# Wago 750-841 - Online Change für Web Visu



## Pietpinguin (22 April 2010)

Hallo!

Ich bin gerade dabei für die WAGO 750-841 (FW16) eine WEB Visualisierung zu projektieren. Funktioniert soweit auch ganz gut. Aber wie bekomme ich den Webserver auf der WAGO nach einer Änderung eines Visu-Bildes upgedatet, um im Browser das aktuelle Bild zu sehen. Meine Lösung bestand darin, im CoDeSy (2.3.9.7) auf "alles Übersetzten" und neu laden gegangen bin. Dies ist wahrscheinlich nicht der normale Weg. Gibt es hier soetwas wie ein Online change für die Bilder?
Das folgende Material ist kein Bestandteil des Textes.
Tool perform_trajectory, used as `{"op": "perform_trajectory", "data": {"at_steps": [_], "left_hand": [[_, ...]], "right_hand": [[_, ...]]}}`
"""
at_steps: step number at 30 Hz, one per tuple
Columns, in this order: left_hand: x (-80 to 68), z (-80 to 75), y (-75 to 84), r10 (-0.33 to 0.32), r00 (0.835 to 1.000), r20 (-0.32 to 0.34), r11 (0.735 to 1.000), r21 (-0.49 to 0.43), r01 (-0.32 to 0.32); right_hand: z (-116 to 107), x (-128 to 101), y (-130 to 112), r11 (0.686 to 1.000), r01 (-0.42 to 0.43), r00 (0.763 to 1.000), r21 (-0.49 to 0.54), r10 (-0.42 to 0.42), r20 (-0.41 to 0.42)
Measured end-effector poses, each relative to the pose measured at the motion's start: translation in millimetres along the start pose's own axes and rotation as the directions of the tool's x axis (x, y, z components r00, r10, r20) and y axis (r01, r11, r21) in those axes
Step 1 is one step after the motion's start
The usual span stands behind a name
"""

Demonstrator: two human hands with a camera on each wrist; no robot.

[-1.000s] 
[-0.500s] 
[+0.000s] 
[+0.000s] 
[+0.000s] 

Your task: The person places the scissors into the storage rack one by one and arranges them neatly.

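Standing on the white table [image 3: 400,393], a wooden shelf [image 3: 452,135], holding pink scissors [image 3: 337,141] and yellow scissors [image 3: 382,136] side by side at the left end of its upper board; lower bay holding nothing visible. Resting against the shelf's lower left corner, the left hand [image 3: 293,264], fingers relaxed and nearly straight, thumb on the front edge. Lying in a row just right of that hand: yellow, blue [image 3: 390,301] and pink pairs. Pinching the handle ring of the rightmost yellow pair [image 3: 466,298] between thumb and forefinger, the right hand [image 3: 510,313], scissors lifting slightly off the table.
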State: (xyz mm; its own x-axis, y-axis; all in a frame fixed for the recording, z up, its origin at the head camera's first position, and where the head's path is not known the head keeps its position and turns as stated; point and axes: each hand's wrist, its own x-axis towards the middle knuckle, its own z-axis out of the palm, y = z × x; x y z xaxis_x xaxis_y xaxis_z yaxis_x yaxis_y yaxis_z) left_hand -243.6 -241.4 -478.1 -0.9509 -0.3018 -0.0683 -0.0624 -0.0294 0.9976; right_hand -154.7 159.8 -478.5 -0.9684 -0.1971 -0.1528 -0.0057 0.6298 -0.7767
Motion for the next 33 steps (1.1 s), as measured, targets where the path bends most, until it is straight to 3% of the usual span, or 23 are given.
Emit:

Bin dankbar für jeden Hinweis!


----------



## IBFS (22 April 2010)

Soweit ich weiß, wird die Visu nur korrekt geupdatet, 
wenn du IRGENDWAS im SPS Code geändert hast.
D.h. Visu ändern + runterspielen sollte nicht gehen
und online change der VISU geht meines Wissens
garnicht.

Gruß


----------



## cas (22 April 2010)

probiers mal mit "alles bereinigen" !

ABER eventuell geht dann beim upload das Programm in STOP und muß wieder gestartet werden.

Das alles bereinigen sorgt dafür, das *alles* nochmal hoch geschoben wird. Sonst wird *nur neues* hochgeladen (nicht geändertes) bis aufs Programm.
Eine Bitmap, die geändert wurde gibt es ja schon auf dem Controller und wird somit nicht nochmals hochgeladen.
Danach schon...

Hoffe es geht dann...

Eventuell solltest du in deinem Browser die tMP dateien (Web-TMP ?) löschen.

MfG CAS


----------



## Matze001 (23 April 2010)

Ich hab bei mir im PLC_PRG ne Variable DUMMY die ich dann immer verwende wenn ich etwas an der Visu änder.

Dummy:=Dummy; oder Dummy:= 0;

MfG

Marcel


----------



## Pietpinguin (23 April 2010)

Vielen Dank für die Hinweise! Dann komm ich wohl bei Änderungen der Visu um ein Neuladen nicht herum.


----------



## IBFS (24 April 2010)

Matze001 schrieb:


> Ich hab bei mir im PLC_PRG ne Variable DUMMY die ich dann immer verwende wenn ich etwas an der Visu änder.
> Dummy:=Dummy; oder Dummy:= 0;


 
Beim ersten Projekt hat das schon etwas gedauert diese Eigenart herauszufinden


----------